SECURITIES AND EXCHANGE COMMISSION

Washington, D.C. 20549

 

 

FORM 8-K

 

 

CURRENT REPORT

Pursuant to Section 13 or Section 15(d)

of the Securities Exchange Act of 1934

Date of Report (Date of earliest event reported): August 25, 2021

 

 

WARBURG PINCUS CAPITAL CORPORATION I-B

(Exact name of registrant as specified in its charter)

 

 

 

Cayman Islands   001-40172   98-1572651

(State or other jurisdiction of

incorporation or organization)

  (Commission
File Number)
  (I.R.S. Employer
Identification Number)

 

450 Lexington Avenue

New York, New York

  10017
(Address of principal executive offices)   (Zip Code)

Registrant’s telephone number, including area code: (212) 878-0600

Not Applicable

(Former name or former address, if changed since last report)

 

 

Check the appropriate box below if the Form 8-K filing is intended to simultaneously satisfy the filing obligation to the registrant under any of the following provisions:

 

Written communications pursuant to Rule 425 under the Securities Act (17 CFR 230.425)

 

Soliciting material pursuant to Rule 14a-12 under the Exchange Act (17 CFR 240.14a-12)

 

Pre-commencement communications pursuant to Rule 14d-2(b) under the Exchange Act (17 CFR 240.14d-2(b))

 

Pre-commencement communications pursuant to Rule 13e-4(c) under the Exchange Act (17 CFR 240.13e-4(c))

Securities registered pursuant to Section 12(b) of the Act:

 

Title of each class

 

Trading

Symbol(s)

 

Name of each exchange

on which registered

Units, each consisting of one Class A ordinary share, $0.0001 par value, and one-fifth of one redeemable warrant   WPCB.U   The New York Stock Exchange
Class A ordinary shares included as part of the units   WPCB   The New York Stock Exchange
Warrants included as part of the units, each whole warrant exercisable for one Class A ordinary share at an exercise price of $11.50   WPCB WS   The New York Stock Exchange

Indicate by check mark whether the registrant is an emerging growth company as defined in Rule 405 of the Securities Act of 1933 or Rule 12b-2 of the Securities Exchange Act of 1934.

Emerging growth company

If an emerging growth company, indicate by check mark if the registrant has elected not to use the extended transition period for complying with any new or revised financial accounting standards provided pursuant to Section 13(a) of the Exchange Act.

 

 

 


Item 5.02

Departure of Directors or Certain Officers; Election of Directors; Appointment of Certain Officers; Compensatory Arrangements of Certain Officers.

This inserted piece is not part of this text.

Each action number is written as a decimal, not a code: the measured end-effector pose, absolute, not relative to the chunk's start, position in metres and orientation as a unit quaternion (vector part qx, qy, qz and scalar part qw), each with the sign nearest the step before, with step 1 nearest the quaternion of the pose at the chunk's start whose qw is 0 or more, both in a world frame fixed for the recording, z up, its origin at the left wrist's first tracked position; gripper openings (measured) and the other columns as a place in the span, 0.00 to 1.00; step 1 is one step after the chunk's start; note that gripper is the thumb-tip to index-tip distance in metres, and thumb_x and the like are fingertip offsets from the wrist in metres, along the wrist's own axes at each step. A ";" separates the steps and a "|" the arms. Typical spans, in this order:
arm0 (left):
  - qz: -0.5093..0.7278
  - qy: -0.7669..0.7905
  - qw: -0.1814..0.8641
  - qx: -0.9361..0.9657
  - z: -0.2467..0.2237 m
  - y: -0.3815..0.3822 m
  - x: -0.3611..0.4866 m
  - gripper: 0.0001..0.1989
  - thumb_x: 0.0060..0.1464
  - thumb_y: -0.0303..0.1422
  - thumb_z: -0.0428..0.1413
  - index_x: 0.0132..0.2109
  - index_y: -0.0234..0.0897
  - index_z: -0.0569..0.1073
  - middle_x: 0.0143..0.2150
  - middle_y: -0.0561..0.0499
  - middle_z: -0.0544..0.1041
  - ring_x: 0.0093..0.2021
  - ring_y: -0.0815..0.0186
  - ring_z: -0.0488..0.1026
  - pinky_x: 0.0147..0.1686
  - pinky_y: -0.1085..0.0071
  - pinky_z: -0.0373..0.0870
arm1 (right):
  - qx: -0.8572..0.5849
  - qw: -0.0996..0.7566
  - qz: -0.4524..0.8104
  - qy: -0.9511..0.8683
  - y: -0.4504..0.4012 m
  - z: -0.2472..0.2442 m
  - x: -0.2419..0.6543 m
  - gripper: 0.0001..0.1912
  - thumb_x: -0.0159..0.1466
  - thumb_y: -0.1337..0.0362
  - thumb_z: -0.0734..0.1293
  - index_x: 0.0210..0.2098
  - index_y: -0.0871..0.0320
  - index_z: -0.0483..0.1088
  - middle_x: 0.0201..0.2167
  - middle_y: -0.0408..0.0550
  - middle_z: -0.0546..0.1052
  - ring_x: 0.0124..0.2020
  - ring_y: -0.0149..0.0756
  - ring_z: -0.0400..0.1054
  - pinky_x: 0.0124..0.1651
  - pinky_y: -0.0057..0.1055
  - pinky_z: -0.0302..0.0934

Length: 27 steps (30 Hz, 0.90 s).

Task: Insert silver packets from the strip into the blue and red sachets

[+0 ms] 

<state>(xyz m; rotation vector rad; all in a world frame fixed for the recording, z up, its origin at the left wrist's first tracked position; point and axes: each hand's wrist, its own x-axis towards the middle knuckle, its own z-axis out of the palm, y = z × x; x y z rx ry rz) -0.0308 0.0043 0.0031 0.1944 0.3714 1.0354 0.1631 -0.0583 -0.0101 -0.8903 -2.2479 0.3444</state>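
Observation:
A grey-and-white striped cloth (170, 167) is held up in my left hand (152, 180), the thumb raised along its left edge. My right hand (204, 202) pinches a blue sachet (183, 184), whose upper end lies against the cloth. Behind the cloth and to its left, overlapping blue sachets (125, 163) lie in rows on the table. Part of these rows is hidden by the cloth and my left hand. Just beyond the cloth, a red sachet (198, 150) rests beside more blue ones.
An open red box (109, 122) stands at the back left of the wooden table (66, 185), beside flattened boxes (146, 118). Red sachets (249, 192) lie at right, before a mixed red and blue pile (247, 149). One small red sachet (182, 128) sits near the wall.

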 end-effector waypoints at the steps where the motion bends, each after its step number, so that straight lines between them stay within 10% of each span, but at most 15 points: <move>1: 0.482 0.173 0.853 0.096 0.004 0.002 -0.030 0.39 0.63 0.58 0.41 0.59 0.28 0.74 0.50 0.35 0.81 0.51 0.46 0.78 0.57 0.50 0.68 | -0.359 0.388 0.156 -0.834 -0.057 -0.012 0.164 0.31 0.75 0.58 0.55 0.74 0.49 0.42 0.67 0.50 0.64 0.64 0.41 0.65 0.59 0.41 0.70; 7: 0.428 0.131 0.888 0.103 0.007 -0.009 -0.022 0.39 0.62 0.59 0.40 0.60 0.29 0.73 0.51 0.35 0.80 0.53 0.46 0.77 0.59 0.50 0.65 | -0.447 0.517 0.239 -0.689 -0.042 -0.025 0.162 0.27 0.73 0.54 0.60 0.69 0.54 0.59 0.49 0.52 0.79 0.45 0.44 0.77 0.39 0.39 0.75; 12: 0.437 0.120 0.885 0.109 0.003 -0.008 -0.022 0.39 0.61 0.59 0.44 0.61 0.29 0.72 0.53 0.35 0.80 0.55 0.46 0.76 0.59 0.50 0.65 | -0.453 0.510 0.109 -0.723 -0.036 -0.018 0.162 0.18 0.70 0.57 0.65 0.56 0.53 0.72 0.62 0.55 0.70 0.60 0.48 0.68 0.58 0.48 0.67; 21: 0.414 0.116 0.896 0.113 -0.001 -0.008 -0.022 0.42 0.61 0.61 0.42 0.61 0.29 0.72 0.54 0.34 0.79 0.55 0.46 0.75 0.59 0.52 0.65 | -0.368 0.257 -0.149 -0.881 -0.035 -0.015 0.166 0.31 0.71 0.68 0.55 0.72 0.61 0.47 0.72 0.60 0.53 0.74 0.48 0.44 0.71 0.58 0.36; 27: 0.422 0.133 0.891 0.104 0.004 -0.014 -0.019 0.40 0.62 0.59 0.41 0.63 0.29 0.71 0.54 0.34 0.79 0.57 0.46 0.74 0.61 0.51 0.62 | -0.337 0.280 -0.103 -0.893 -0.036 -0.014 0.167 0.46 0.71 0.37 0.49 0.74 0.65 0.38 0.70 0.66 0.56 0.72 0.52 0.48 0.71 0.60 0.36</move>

On August 25, 2021, Warburg Pincus Capital Corporation I-B (the “Company”) announced the appointment of Anne Walker as a new director of the Company. Ms. Walker has been appointed to serve on the audit committee and the nominating committee of the Company, with such appointment effective upon her becoming a director of the Company.

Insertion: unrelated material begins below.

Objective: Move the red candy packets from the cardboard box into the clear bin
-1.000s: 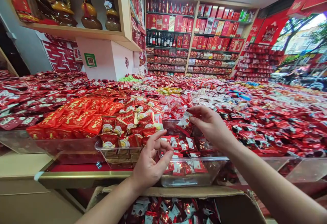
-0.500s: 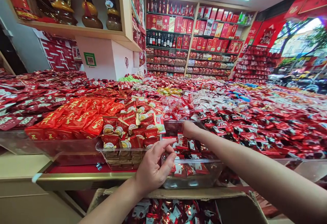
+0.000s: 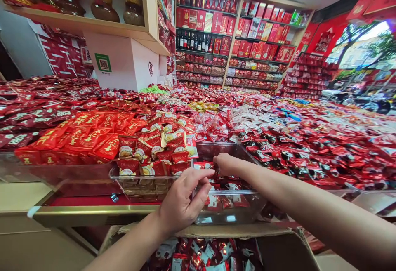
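A clear plastic bin [image 3: 232, 217] holds red and white wrapped sweets [image 3: 227, 201] in its lower part. Inside it, my right hand [image 3: 228, 164] reaches down with its fingers curled; the fingertips and anything between them are hidden. My left hand [image 3: 187, 196] is at the bin's front left corner, index finger stretched over the sweets and thumb apart from it, with nothing visible held. Left of the bin stand durian packets [image 3: 154, 143] in another clear bin. Below, an open cardboard box [image 3: 278, 232] contains more red and white wrapped sweets [image 3: 201, 256].
Heaped red packets [image 3: 86, 135] lie to the left, and dark red wrapped sweets [image 3: 297, 151] to the right. A gold metal edge [image 3: 102, 213] runs along the counter front. Wall shelves [image 3: 230, 56] with bottles and boxes stand behind.
My right hand has moved left and slightly down inside the bin, nearer my left hand. My left hand keeps nearly the same pose. The view has shifted slightly.
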The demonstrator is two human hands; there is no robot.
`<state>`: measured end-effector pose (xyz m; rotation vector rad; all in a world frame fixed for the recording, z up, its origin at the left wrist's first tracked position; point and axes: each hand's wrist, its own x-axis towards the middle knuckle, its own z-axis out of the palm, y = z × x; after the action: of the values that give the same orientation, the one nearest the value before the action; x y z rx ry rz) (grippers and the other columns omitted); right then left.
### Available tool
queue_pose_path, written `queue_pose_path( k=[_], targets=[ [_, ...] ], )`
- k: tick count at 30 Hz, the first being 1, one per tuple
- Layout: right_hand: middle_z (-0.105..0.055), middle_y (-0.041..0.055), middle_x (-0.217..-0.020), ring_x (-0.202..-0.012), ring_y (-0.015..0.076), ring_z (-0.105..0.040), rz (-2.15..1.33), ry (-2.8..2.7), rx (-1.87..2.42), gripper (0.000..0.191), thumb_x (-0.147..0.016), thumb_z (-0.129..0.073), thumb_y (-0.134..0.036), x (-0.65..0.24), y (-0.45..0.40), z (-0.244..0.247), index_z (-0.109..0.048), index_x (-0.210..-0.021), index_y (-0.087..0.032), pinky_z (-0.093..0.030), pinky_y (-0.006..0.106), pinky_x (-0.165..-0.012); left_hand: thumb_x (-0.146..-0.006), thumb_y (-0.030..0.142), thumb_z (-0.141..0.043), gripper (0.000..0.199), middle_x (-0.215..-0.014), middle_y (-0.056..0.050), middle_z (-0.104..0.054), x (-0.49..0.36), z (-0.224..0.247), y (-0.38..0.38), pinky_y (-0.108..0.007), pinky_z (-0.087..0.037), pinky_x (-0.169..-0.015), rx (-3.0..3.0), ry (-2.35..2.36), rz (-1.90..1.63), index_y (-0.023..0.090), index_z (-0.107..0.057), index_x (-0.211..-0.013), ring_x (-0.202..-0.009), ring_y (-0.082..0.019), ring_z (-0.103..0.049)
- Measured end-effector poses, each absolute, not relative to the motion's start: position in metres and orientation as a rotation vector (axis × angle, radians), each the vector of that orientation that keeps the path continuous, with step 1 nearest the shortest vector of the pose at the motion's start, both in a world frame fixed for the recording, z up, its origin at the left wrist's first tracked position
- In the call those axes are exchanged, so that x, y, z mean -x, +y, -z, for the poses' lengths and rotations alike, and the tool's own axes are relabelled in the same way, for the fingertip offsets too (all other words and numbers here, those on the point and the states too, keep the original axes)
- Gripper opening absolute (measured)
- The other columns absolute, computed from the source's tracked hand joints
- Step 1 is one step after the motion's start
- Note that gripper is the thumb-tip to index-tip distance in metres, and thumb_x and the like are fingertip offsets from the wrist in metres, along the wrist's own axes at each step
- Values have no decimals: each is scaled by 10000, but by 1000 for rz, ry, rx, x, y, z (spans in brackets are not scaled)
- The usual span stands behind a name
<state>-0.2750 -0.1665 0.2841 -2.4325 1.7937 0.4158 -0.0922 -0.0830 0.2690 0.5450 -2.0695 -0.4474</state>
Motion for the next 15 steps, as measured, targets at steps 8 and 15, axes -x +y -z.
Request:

Ms. Walker serves as the Chief Financial Officer of Repertoire Immune Medicines and has held this position since June 2021. Prior to joining Repertoire, Ms. Walker spent over 20 years at Bank of America in Capital Markets and senior corporate leadership positions in the offices of the Chief Financial Officer and Chief Administrative Officer starting in 2001. Most recently, Ms. Walker led Global Real Estate Services and Strategic Initiatives starting in October 2019, where she was responsible for strategic investments in real estate and technology, as well as operational initiatives and company-wide efforts to drive responsible growth, including Operational Excellence and Capital and Scenario Planning. Prior to that role, Ms. Walker led Bank of America’s Corporate FP&A, Technology initiative planning, Investor Relations and Strategy teams. Ms. Walker also served as the Bank of America New York City President, and served on the Management Committee. Earlier in her career, Ms. Walker served as Managing Director and Head of the U.S. Equity Capital Markets Syndicate for Bank of America Merrill Lynch following Bank of America’s acquisition of Merrill Lynch in 2009, where she began her career in 1996. Ms. Walker holds a B.A. from Harvard University and a Master of Business Administration degree from Columbia University.

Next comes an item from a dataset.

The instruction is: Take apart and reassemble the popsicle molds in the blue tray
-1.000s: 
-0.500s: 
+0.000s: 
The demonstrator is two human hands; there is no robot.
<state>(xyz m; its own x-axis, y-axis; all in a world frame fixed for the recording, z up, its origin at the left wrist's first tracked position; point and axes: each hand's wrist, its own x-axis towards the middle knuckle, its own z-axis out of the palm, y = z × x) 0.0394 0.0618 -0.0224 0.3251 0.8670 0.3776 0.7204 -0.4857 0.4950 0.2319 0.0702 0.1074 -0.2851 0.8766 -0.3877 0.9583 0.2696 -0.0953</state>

The board of directors of the Company has affirmatively determined that Ms. Walker meets the applicable standards for an independent director under both the rules of the New York Stock Exchange and Rule 10A-3 under the Securities Exchange Act of 1934.

Ms. Walker will not be compensated by the Company for her services as a director and has not entered into an employment agreement with the Company.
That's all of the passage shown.